Maintenir un niveau de jeu constant

"Pour moi, un chantier essentiel réside dans la concentration durant 90 minutes (il y a trop de périodes de relâchement coupable), ainsi que dans une mentalité de vainqueurs, conquérants, agressifs, jusqu'au-boutistes" avance Pierre Deprez. "Cela manquait sous Marc Wilmots, c'est encore insuffisant sous Martinez."

"C'est à mon sens le principal chantier de Martinez ces prochains mois" analyse Manu Jous. "Actuellement, les Diables Rouges sont trop irréguliers dans leurs matches. Ils alternent les bonnes séquences, avec des passages (trop nombreux à mon goût) où le rythme disparaît, entraînant dans sa chute la fluidité du geste."

"Osons poser la question" tente Thierry Luthers: "Les Diables de Martinez jouent-ils mieux que sous l’ère Wilmots ? On a beau nous dire que le travail tactique effectué en amont est plus étoffé, on ne voit pas vraiment un mieux spectaculaire sur le terrain... Certes, le coach espagnol a innové avec sa défense à trois (ou à cinq en perte de balle) mais ce fut surtout un plan B appliqué après la blessure de Jordan Lukaku contre la Bosnie. Depuis, les Diables ont séduit lors de certaines séquences de jeu mais le manque de constance qualitative au fil des rencontres a parfois de quoi inquiéter. Collectivement, notre équipe connait des moments de creux ou de flottement dans les matchs et on ne pense pas ici qu’au dernier quart d’heure un peu cochonné lors de la rencontre amicale à Sotchi."

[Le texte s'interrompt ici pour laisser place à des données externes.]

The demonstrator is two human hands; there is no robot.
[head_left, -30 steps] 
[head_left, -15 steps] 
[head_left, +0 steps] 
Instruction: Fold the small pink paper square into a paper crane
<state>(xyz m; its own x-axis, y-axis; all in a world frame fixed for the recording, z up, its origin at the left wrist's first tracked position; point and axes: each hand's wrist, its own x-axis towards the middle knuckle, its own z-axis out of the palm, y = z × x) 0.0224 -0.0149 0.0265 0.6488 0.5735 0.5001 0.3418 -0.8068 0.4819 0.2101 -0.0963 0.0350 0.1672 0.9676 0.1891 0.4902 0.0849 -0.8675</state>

La suffisance n’a jamais permis de gagner une Coupe du Monde

"Son chantier principal c’est de parvenir à faire de cette équipe une machine" termine Eby Brouzakis. "Le talent reste très présent mais insuffisant pour surclasser les adversaires. Après le 0-3 à Chypre, le 4-0 contre la Bosnie et le 8-1 face à l’Estonie (on ne parle pas du 0-6 à Gibraltar), on croyait que cette équipe était lancée de manière infernale ….Et finalement les derniers matches m’ont déçu. Le nul à domicile contre la Grèce pouvait être considéré comme un demi-accroc. Ensuite il y a eu la Russie (3-3). Enfin une demi victoire face à la Tchéquie. Et en Estonie, les Diables Rouges ont assuré sans totalement rassurer sur une pelouse difficile et face à un adversaire qui avait pris le parti de camper avec son thermos devant son but.

"Défensivement la Belgique doit s’améliorer on l’a dit. Mais selon moi elle doit surtout améliorer son approche des matches. Se placer d’emblée dans l’envie de tout donner. Les Diables Rouges ont le droit de perdre, de parfois jouer moins bien. Mais ils n’ont pas le droit de ne pas donner leur vie sur le terrain. Que le match soit amical ou pas. Qu’ils affrontent Gibraltar ou le Brésil, l’approche mentale doit être la même. Or ce n’est pas le cas. Les Belges ont trop souvent été suffisants ces derniers temps. La suffisance n’a jamais permis de gagner une Coupe du Monde."